→ ASSIGNMENT:
The lines to repeat are those below from the one containing "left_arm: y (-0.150" down to the one containing "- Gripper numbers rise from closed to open", both included; reproduce them exactly and nothing else.

→ DATASET SECTION:
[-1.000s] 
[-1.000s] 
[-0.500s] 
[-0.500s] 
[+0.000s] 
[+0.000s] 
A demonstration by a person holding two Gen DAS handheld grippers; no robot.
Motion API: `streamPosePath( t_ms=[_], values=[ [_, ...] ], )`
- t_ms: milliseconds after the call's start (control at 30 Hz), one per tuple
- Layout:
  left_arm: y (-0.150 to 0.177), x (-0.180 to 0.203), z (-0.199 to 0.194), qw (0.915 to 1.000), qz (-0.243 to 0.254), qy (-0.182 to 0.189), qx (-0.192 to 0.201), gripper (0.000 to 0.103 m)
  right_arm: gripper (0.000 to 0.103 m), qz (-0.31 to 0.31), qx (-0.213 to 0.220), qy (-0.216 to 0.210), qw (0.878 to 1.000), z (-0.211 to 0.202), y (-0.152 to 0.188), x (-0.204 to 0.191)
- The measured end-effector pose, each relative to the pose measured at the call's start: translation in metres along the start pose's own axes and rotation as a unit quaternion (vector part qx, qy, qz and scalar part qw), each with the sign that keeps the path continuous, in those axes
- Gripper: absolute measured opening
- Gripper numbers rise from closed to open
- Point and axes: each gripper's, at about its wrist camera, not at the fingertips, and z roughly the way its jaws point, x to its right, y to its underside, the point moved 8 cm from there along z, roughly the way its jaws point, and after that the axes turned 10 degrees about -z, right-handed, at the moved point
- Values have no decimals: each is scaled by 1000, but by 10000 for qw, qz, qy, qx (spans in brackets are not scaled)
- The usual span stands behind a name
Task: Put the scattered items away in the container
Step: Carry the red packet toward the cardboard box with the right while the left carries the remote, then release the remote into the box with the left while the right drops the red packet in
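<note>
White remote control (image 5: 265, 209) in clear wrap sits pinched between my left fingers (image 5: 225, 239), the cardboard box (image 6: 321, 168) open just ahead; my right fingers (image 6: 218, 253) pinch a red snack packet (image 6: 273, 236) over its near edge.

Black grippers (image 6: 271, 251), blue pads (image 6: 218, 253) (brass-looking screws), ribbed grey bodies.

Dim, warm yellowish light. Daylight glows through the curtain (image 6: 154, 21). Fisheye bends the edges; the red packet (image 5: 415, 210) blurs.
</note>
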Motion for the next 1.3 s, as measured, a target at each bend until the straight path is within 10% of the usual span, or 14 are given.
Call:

→ REPLY:
  left_arm: y (-0.150 to 0.177), x (-0.180 to 0.203), z (-0.199 to 0.194), qw (0.915 to 1.000), qz (-0.243 to 0.254), qy (-0.182 to 0.189), qx (-0.192 to 0.201), gripper (0.000 to 0.103 m)
  right_arm: gripper (0.000 to 0.103 m), qz (-0.31 to 0.31), qx (-0.213 to 0.220), qy (-0.216 to 0.210), qw (0.878 to 1.000), z (-0.211 to 0.202), y (-0.152 to 0.188), x (-0.204 to 0.191)
- The measured end-effector pose, each relative to the pose measured at the call's start: translation in metres along the start pose's own axes and rotation as a unit quaternion (vector part qx, qy, qz and scalar part qw), each with the sign that keeps the path continuous, in those axes
- Gripper: absolute measured opening
- Gripper numbers rise from closed to open

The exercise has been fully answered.